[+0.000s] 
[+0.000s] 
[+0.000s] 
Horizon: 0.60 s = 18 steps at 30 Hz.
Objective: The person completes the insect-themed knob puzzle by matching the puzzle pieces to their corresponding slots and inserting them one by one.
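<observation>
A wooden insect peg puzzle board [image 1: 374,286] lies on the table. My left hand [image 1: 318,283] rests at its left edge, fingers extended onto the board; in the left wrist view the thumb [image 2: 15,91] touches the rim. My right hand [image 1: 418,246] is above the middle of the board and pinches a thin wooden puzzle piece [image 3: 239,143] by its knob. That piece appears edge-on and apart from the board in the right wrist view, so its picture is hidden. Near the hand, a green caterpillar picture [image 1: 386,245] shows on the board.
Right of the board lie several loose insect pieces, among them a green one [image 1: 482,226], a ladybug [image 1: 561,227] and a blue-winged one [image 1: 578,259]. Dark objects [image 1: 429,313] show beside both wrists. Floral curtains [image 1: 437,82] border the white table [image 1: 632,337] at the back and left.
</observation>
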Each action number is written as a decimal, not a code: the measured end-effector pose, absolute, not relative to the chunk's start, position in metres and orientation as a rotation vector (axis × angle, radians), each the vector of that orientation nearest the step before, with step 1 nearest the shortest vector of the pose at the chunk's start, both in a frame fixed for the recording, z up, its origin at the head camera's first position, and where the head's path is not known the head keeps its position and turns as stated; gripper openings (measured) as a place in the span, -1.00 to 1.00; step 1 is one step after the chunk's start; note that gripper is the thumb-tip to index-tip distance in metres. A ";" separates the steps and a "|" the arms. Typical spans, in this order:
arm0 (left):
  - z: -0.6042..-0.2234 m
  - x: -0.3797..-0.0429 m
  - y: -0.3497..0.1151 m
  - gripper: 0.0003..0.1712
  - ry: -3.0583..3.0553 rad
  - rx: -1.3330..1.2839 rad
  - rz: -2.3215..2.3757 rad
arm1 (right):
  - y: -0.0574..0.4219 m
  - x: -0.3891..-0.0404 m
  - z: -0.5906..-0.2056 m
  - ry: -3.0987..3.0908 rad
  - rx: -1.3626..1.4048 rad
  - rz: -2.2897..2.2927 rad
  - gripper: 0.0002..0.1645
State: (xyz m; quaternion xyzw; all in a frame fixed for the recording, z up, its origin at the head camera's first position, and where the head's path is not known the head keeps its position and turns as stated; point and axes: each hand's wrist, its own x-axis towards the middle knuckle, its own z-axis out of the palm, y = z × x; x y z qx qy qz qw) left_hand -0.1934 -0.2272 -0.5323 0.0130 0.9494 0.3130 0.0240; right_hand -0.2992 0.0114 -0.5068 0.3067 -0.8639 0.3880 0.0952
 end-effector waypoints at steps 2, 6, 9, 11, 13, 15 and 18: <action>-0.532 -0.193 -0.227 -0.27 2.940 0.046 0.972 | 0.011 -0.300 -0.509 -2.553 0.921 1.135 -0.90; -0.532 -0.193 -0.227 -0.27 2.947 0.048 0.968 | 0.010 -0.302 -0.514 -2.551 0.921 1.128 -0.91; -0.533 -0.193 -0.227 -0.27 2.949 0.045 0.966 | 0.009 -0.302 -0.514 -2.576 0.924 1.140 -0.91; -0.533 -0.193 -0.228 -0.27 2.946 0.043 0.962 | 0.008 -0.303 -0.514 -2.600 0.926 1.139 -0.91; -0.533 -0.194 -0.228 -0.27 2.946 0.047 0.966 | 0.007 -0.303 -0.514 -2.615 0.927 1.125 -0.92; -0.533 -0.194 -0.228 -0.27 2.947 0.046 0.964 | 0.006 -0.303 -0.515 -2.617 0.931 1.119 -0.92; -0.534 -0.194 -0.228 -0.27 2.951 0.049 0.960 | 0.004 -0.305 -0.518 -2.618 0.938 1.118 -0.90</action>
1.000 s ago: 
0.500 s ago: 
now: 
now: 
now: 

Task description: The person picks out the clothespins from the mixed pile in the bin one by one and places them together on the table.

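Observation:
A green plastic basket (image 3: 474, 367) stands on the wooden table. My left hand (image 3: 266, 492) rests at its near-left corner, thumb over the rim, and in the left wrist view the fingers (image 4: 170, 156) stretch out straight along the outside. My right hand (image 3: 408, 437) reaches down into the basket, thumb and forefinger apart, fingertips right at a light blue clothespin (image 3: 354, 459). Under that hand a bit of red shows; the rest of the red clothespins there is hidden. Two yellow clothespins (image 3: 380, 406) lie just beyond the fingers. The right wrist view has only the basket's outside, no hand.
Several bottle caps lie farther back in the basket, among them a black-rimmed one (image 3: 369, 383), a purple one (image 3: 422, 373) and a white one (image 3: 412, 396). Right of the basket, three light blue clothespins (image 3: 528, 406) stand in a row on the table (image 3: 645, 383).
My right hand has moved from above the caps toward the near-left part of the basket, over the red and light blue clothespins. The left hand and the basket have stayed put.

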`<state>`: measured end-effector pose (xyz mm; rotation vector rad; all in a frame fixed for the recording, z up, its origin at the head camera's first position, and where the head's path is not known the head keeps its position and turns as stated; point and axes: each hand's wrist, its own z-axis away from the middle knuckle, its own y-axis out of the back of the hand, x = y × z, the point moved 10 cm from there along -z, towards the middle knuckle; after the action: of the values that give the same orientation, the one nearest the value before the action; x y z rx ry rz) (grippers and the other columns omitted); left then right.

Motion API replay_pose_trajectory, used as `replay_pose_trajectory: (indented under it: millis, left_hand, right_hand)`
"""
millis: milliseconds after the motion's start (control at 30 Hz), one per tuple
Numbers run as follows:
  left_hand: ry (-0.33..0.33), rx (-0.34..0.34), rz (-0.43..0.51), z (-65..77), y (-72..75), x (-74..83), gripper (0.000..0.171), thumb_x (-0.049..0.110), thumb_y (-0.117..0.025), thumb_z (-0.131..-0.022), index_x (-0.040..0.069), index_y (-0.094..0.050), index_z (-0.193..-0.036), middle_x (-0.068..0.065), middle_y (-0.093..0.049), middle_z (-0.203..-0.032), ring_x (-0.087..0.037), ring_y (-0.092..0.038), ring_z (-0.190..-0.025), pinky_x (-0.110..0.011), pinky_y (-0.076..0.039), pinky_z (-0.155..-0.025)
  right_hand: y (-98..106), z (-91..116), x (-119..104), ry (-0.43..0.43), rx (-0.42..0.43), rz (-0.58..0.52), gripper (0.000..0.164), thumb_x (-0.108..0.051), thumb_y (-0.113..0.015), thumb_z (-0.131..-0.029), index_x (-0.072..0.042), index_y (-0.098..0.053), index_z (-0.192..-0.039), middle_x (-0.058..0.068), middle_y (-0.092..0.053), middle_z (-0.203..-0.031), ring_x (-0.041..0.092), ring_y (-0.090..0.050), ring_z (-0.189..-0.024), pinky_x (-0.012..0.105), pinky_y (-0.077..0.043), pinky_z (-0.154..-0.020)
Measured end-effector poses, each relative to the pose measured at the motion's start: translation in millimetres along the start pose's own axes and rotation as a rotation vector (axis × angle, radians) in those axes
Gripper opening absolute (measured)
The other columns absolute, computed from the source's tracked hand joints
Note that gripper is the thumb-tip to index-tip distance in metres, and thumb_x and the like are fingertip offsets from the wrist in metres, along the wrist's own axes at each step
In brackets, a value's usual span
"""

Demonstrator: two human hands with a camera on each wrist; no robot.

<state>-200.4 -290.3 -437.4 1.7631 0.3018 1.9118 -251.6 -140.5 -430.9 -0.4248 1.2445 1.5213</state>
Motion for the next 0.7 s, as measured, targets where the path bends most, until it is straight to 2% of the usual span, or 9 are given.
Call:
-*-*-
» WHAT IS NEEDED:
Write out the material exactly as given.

» SOLUTION BELOW:
[+0.000s] 
[+0.000s] 
[+0.000s] 
Horizon: 0.60 s = 18 steps at 30 Hz.
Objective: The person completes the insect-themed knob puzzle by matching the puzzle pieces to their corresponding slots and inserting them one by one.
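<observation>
A wooden insect peg puzzle board [image 1: 374,286] lies on the table. My left hand [image 1: 318,283] rests at its left edge, fingers extended onto the board; in the left wrist view the thumb [image 2: 15,91] touches the rim. My right hand [image 1: 418,246] is above the middle of the board and pinches a thin wooden puzzle piece [image 3: 239,143] by its knob. That piece appears edge-on and apart from the board in the right wrist view, so its picture is hidden. Near the hand, a green caterpillar picture [image 1: 386,245] shows on the board.
Right of the board lie several loose insect pieces, among them a green one [image 1: 482,226], a ladybug [image 1: 561,227] and a blue-winged one [image 1: 578,259]. Dark objects [image 1: 429,313] show beside both wrists. Floral curtains [image 1: 437,82] border the white table [image 1: 632,337] at the back and left.
</observation>
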Each action number is written as a decimal, not a code: the measured end-effector pose, absolute, not relative to the chunk's start, position in metres and orientation as a rotation vector (axis × angle, radians), each the vector of that orientation nearest the step before, with step 1 nearest the shortest vector of the pose at the chunk's start, both in a frame fixed for the recording, z up, its origin at the head camera's first position, and where the head's path is not known the head keeps its position and turns as stated; gripper openings (measured) as a place in the span, -1.00 to 1.00; step 1 is one step after the chunk's start; note that gripper is the thumb-tip to index-tip distance in metres. A ";" separates the steps and a "|" the arms. Typical spans, in this order:
arm0 (left):
  - z: -0.6042..-0.2234 m
  - x: -0.3797..-0.0429 m
  - y: -0.3497..0.1151 m
  - gripper: 0.0003..0.1712
  - ry: -3.0583..3.0553 rad
  - rx: -1.3330..1.2839 rad
  - rz: -2.3215..2.3757 rad
arm1 (right):
  - y: -0.0574..0.4219 m
  - x: -0.3891..-0.0404 m
  - z: -0.5906..-0.2056 m
  - ry: -3.0987..3.0908 rad
  - rx: -1.3626..1.4048 rad
  - rz: -2.2897..2.2927 rad
  - gripper: 0.0002..0.1645
State: (xyz m; quaternion xyzw; all in a frame fixed for the recording, z up, its origin at the head camera's first position, and where the head's path is not known the head keeps its position and turns as stated; point and axes: each hand's wrist, its own x-axis towards the middle knuckle, its own z-axis out of the palm, y = z × x; x y z qx qy qz qw) left_hand -0.1934 -0.2272 -0.5323 0.0130 0.9494 0.3130 0.0240; right_hand -0.2992 0.0114 -0.5068 0.3067 -0.8639 0.3880 0.0952
 end-effector waypoints at steps 2, 6, 9, 11, 13, 15 and 18: <action>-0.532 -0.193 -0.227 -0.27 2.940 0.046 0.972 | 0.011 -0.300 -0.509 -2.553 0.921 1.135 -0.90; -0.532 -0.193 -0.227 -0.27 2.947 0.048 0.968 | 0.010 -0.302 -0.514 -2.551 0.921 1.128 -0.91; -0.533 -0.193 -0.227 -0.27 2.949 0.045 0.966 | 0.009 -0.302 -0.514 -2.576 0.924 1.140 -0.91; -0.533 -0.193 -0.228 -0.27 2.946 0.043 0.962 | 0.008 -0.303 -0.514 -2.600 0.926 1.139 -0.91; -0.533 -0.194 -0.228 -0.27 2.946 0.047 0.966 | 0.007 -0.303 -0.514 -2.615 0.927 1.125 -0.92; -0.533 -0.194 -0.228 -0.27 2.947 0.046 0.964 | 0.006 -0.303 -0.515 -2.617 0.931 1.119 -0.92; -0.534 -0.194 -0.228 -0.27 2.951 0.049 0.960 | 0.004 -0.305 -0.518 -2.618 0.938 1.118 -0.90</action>
1.000 s ago: 
0.500 s ago: 
now: 
now: 
now: 

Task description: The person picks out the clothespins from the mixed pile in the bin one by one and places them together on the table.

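Observation:
A green plastic basket (image 3: 474, 367) stands on the wooden table. My left hand (image 3: 266, 492) rests at its near-left corner, thumb over the rim, and in the left wrist view the fingers (image 4: 170, 156) stretch out straight along the outside. My right hand (image 3: 408, 437) reaches down into the basket, thumb and forefinger apart, fingertips right at a light blue clothespin (image 3: 354, 459). Under that hand a bit of red shows; the rest of the red clothespins there is hidden. Two yellow clothespins (image 3: 380, 406) lie just beyond the fingers. The right wrist view has only the basket's outside, no hand.
Several bottle caps lie farther back in the basket, among them a black-rimmed one (image 3: 369, 383), a purple one (image 3: 422, 373) and a white one (image 3: 412, 396). Right of the basket, three light blue clothespins (image 3: 528, 406) stand in a row on the table (image 3: 645, 383).
My right hand has moved from above the caps toward the near-left part of the basket, over the red and light blue clothespins. The left hand and the basket have stayed put.
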
`<state>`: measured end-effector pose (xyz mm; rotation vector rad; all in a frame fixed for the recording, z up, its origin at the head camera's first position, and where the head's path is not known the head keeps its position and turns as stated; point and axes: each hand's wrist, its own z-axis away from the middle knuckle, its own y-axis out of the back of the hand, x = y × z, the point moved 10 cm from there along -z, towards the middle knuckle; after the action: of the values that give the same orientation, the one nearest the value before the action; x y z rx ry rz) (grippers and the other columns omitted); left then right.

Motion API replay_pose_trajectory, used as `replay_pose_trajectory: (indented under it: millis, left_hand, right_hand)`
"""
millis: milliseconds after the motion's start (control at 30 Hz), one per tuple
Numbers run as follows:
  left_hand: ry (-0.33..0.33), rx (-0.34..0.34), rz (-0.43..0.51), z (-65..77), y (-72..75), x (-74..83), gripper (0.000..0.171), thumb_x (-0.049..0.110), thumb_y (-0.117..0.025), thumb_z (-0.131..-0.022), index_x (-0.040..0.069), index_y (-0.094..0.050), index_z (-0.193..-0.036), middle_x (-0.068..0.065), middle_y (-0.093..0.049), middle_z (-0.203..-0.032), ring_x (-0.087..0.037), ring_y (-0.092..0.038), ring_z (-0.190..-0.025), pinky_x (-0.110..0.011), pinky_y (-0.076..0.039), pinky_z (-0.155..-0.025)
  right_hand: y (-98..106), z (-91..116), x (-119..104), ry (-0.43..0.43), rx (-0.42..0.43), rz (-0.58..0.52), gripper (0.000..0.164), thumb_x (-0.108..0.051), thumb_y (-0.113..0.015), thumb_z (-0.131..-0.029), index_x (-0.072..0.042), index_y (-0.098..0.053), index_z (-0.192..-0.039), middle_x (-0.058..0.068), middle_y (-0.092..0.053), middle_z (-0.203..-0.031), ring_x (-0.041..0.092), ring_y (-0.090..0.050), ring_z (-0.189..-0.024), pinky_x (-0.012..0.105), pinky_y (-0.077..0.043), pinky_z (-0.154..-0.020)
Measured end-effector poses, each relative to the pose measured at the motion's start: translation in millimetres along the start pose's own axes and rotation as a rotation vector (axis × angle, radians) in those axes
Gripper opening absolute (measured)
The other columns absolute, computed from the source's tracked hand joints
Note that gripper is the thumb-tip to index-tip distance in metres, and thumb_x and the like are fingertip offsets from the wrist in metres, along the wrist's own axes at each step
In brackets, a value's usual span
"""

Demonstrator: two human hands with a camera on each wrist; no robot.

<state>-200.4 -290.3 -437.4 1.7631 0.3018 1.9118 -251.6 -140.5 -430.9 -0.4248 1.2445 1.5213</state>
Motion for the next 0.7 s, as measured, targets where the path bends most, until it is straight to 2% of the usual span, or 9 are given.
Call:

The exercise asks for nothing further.